Liquid phase behavior of ionic liquids with alcohols: experimental studies and modeling

J Phys Chem B. 2006 May 11;110(18):9354-61. doi: 10.1021/jp060201a.

Abstract

Ionic liquids (ILs) have been suggested as potential "green" solvents to replace volatile organic solvents in reaction and separation processes due to their negligible vapor pressure. To develop ILs for these applications, it is important to gain a fundamental understanding of the factors that control the phase behavior of ionic liquids with other liquids. In this work, we continue our study of the effect of chemical and structural factors on the phase behavior of ionic liquids with alcohols, focusing on pyridinium ILs for comparison to imidazolium ILs from our previous studies. The impact of different alcohol and IL characteristics, including alcohol chain length, cation alkyl chain length, anion, different substituent groups on the pyridinium cation, and type of cation (pyridinium vs imidazolium) will be discussed.

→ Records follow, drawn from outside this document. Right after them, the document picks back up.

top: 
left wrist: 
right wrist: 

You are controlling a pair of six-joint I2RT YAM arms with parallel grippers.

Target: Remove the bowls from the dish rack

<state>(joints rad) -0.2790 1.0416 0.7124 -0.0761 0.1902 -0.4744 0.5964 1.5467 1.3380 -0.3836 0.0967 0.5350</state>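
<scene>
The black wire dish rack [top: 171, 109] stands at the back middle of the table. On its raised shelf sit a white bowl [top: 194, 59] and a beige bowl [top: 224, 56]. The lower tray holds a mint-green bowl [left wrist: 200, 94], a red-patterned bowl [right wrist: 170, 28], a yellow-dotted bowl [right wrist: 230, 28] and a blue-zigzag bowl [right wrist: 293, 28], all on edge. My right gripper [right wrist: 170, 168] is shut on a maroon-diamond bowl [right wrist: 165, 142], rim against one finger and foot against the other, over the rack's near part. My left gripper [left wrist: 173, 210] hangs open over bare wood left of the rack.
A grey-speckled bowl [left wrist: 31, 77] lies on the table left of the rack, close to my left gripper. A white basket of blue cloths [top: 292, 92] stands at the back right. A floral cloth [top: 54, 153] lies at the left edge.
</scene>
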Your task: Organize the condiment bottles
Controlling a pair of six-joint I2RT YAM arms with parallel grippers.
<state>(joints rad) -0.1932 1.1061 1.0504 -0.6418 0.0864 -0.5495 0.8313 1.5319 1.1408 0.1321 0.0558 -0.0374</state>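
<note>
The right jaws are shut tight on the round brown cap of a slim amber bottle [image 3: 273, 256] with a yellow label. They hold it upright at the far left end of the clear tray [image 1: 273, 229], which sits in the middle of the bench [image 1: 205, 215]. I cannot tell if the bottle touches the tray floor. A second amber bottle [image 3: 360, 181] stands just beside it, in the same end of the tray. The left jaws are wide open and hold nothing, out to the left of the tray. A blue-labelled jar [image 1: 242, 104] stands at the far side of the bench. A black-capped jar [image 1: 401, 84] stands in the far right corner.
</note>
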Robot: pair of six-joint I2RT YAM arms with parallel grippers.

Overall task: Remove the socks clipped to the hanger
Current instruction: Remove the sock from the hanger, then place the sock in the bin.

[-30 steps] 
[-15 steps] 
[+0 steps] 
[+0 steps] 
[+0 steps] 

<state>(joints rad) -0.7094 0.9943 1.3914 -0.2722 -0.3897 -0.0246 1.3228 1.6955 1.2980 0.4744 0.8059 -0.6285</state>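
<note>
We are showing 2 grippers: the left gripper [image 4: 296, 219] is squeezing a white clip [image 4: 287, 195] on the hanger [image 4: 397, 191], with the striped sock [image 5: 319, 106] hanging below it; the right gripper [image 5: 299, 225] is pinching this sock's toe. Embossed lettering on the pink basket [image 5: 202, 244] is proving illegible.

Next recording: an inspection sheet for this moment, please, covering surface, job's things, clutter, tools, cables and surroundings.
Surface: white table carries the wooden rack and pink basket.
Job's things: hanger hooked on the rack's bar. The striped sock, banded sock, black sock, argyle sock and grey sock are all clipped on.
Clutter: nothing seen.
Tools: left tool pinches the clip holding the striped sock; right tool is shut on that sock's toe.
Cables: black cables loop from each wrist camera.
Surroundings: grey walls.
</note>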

In general, the same type of behavior is observed for pyridinium and imidazolium ILs, with all systems studied exhibiting upper critical solution temperature behavior. The impacts of alcohol chain length, cation chain length, and anion, are the same for pyridinium ILs as those observed previously for imidazolium ILs. However, the effect of cation type on the phase behavior is dependent on the strength of the cation-anion interaction. Additionally, all systems from this study and our previous work for imidazolium ILs were modeled using the nonrandom two-liquid (NRTL) equation using two different approaches for determining the adjustable parameters. For all systems, the NRTL equation with binary interaction parameters with a linear temperature dependence provided a good fit of the experimental data.